* EXERCISE DIRECTIONS *
Starting at the first line and ending at the last, output the data exactly.

* GIVEN MATERIAL *
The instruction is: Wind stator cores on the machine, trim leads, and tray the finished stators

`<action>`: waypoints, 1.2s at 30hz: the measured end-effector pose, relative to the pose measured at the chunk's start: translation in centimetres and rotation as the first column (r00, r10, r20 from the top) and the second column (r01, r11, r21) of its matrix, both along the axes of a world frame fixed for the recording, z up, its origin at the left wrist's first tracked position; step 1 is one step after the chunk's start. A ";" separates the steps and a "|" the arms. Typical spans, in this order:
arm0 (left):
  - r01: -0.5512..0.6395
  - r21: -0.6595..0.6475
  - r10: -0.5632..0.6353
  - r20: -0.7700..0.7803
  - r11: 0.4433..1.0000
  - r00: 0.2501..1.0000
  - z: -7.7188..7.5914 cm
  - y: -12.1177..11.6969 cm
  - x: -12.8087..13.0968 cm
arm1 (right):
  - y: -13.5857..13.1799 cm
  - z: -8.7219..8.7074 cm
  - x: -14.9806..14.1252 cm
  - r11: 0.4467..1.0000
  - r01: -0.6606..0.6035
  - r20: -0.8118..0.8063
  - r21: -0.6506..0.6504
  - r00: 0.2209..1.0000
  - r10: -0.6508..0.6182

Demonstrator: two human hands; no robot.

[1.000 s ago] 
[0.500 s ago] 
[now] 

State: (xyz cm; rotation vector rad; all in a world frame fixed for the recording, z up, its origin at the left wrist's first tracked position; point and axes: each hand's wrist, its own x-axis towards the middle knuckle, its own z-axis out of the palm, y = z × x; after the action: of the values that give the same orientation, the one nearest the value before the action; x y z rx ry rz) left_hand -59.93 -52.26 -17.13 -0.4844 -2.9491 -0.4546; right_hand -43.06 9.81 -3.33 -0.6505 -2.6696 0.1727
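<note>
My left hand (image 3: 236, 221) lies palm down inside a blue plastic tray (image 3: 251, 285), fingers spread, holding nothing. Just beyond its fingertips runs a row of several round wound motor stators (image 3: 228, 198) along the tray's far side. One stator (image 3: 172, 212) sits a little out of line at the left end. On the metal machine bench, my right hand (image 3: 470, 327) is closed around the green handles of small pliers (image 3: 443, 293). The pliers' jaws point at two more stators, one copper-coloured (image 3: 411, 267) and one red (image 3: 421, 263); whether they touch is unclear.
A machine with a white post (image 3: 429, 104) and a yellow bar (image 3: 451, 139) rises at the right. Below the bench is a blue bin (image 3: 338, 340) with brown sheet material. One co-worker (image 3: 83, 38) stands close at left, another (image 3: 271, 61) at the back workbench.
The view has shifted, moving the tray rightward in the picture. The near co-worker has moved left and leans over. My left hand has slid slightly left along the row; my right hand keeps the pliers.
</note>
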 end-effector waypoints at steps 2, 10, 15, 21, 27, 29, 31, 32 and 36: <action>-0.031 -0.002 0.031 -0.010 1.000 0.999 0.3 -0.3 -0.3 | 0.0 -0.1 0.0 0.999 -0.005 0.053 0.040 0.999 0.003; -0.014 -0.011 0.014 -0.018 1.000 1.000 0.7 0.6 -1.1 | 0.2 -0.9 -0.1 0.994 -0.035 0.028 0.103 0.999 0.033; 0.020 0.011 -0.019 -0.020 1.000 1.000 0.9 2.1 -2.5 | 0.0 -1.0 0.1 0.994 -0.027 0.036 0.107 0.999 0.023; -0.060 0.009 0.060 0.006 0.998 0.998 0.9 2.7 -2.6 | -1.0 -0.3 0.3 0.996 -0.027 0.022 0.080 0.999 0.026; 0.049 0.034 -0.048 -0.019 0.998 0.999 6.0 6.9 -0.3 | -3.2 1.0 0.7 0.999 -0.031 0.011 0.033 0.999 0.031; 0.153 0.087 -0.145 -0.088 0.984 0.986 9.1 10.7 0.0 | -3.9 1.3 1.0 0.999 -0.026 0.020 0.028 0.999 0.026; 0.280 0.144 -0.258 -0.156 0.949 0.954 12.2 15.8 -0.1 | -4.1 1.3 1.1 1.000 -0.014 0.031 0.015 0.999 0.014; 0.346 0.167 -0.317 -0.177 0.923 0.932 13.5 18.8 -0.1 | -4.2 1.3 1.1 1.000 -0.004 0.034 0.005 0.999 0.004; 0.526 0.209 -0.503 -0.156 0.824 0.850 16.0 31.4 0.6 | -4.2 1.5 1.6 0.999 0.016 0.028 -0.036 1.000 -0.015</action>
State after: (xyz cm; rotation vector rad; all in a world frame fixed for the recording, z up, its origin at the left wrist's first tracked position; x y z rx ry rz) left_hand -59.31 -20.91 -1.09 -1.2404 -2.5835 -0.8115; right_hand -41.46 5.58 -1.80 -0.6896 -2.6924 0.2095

* FINISHED TASK *
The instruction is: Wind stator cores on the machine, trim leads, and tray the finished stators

`<action>`: waypoints, 1.2s at 30hz: the measured end-effector pose, relative to the pose measured at the chunk's start: translation in centimetres and rotation as the first column (r00, r10, r20 from the top) and the second column (r01, r11, r21) of its matrix, both along the axes of a world frame fixed for the recording, z up, its origin at the left wrist's first tracked position; step 1 is one step after the chunk's start. A ";" separates the steps and a "|" the arms. Typical spans, in this order:
arm0 (left):
  - r01: -0.5512..0.6395
  - r21: -0.6595..0.6475
  - r10: -0.5632..0.6353
  - r20: -0.7700..0.7803
  - r11: 0.4433..1.0000
  - r00: 0.2501..1.0000
  - z: -7.7188..7.5914 cm
  - y: -12.1177..11.6969 cm
  - x: -12.8087..13.0968 cm
arm1 (right):
  - y: -13.5857..13.1799 cm
  - z: -8.7219..8.7074 cm
  - x: -14.9806..14.1252 cm
  - r11: 0.4467..1.0000
  - r01: -0.6606..0.6035
  - r20: -0.8118..0.8063
  - r21: -0.6506..0.6504
  - r00: 0.2209..1.0000
  - r10: -0.6508..0.6182

Demonstrator: two human hands; no robot.

[1.000 s ago] 
[0.500 s ago] 
[now] 

State: (xyz cm; rotation vector rad; all in a world frame fixed for the recording, z up, its origin at the left wrist's first tracked position; point and axes: each hand's wrist, its own x-axis towards the middle knuckle, its own z-axis out of the palm, y = z × x; after the action: of the values that give the same orientation, the one nearest the value before the action; x y z rx ry rz) left_hand -59.93 -52.26 -17.13 -0.4844 -2.9491 -0.4546; right_hand -43.06 9.81 -3.33 -0.6505 -2.6696 0.1727
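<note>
My left hand (image 3: 236, 221) lies palm down inside a blue plastic tray (image 3: 251, 285), fingers spread, holding nothing. Just beyond its fingertips runs a row of several round wound motor stators (image 3: 228, 198) along the tray's far side. One stator (image 3: 172, 212) sits a little out of line at the left end. On the metal machine bench, my right hand (image 3: 470, 327) is closed around the green handles of small pliers (image 3: 443, 293). The pliers' jaws point at two more stators, one copper-coloured (image 3: 411, 267) and one red (image 3: 421, 263); whether they touch is unclear.
A machine with a white post (image 3: 429, 104) and a yellow bar (image 3: 451, 139) rises at the right. Below the bench is a blue bin (image 3: 338, 340) with brown sheet material. One co-worker (image 3: 83, 38) stands close at left, another (image 3: 271, 61) at the back workbench.
The view has shifted, moving the tray rightward in the picture. The near co-worker has moved left and leans over. My left hand has slid slightly left along the row; my right hand keeps the pliers.
</note>
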 end-effector waypoints at steps 2, 10, 15, 21, 27, 29, 31, 32 and 36: <action>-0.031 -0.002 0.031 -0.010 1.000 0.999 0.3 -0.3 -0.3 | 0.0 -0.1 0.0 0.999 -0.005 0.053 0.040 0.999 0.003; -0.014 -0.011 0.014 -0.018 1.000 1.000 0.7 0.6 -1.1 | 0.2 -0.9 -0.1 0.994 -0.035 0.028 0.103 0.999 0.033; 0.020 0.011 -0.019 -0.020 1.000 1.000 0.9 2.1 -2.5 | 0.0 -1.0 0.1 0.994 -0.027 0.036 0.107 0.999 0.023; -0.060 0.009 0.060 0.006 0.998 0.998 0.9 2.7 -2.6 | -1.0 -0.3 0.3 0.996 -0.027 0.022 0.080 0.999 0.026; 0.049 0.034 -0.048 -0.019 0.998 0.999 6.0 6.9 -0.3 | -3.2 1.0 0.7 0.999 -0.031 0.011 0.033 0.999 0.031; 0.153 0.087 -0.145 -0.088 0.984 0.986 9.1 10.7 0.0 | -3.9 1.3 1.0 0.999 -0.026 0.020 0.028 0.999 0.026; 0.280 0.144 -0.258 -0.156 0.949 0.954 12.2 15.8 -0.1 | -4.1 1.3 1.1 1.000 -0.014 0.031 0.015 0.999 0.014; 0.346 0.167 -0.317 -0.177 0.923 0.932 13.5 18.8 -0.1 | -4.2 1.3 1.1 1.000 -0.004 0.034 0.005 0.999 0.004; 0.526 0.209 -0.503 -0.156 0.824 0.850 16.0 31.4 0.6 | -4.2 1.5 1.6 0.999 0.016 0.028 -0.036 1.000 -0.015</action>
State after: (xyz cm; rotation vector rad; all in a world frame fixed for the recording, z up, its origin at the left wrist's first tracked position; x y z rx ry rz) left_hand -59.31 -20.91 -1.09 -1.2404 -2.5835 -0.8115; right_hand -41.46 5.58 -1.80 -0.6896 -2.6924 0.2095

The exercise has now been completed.